EXERCISE BRIEF =
In the listing below, locate the lines that hold the string "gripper". Copy those lines.

=== Section Start ===

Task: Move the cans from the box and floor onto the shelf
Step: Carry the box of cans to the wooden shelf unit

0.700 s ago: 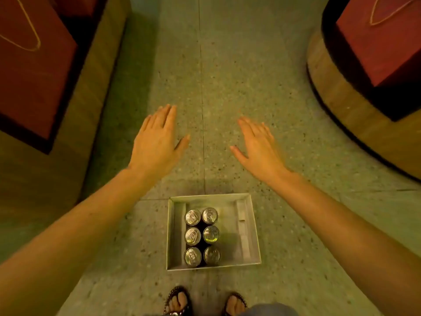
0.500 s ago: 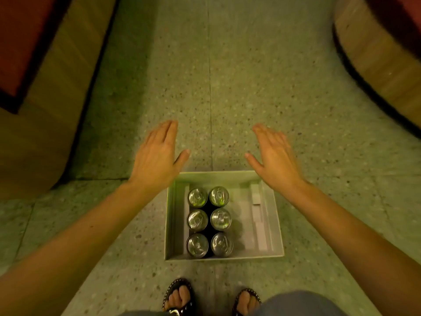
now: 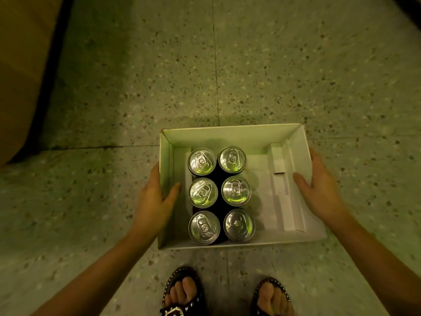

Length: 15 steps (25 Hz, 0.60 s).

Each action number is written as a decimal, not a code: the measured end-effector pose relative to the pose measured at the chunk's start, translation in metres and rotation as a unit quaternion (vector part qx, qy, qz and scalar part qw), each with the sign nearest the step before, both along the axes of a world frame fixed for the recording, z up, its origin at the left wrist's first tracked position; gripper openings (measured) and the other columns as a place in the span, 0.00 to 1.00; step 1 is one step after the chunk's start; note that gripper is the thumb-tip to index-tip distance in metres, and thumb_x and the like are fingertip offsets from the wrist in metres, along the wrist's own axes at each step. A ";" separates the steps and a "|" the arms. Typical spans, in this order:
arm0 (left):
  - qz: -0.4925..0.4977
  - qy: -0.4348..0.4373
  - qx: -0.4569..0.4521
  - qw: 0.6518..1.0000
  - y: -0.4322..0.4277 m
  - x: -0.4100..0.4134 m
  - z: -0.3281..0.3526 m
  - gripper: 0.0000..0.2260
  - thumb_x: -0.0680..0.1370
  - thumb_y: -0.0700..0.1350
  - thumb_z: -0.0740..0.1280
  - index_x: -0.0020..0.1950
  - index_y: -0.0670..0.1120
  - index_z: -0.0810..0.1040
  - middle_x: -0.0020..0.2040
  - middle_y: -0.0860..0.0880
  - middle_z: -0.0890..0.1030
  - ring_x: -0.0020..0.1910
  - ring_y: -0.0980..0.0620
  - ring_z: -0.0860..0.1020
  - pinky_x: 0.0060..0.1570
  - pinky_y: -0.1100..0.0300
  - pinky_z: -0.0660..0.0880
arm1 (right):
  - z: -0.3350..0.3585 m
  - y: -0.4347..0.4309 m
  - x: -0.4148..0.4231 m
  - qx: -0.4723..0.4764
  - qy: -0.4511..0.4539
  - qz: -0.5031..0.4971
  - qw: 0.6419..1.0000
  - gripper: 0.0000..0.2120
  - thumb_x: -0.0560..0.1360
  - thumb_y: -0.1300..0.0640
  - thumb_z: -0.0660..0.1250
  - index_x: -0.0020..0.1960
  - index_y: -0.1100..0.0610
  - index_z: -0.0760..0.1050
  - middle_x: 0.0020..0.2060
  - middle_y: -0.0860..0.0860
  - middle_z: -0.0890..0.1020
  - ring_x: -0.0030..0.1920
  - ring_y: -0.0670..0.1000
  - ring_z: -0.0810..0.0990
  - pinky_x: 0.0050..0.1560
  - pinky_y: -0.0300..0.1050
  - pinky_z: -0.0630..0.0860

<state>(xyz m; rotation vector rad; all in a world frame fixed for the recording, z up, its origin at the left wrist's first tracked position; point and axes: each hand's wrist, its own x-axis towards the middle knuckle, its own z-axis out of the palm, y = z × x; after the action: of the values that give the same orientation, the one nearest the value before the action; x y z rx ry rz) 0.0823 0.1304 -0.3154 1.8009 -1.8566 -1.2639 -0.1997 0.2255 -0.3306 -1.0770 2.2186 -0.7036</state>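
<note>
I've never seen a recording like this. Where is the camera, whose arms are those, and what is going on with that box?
There is no machine here. The camera sits on a person's head and looks down, so the two bare arms are that person's own, and this single view is all there is. On the speckled floor sits an open white box. Inside it, toward the left side, six cans stand upright in two columns of three. The left hand grips the box's left wall, thumb inside and fingers outside. The right hand grips the right wall the same way. No can is held yet. At the bottom are the person's sandalled feet, and at the far left some wooden furniture.
</note>
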 end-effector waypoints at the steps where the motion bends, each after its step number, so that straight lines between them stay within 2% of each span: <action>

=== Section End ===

YOUR RESPONSE =
Each action number is written as a decimal, not a code: the measured end-effector pose relative to the pose measured at the chunk's start, translation in metres and rotation as a unit quaternion (vector part qx, qy, qz and scalar part qw), each with the sign nearest the step before, both along the axes of a world frame fixed for the recording, z up, its origin at the left wrist's first tracked position; gripper openings (measured) and the other columns as a place in the span, 0.00 to 1.00; step 1 is one step after the chunk's start; note that gripper is the thumb-tip to index-tip distance in metres, and thumb_x and the like are fingertip offsets from the wrist in metres, along the wrist's own axes at each step. A ";" separates the steps and a "|" the arms. Typical spans, in this order:
  - gripper: 0.0000..0.2260
  - gripper: 0.0000..0.2120

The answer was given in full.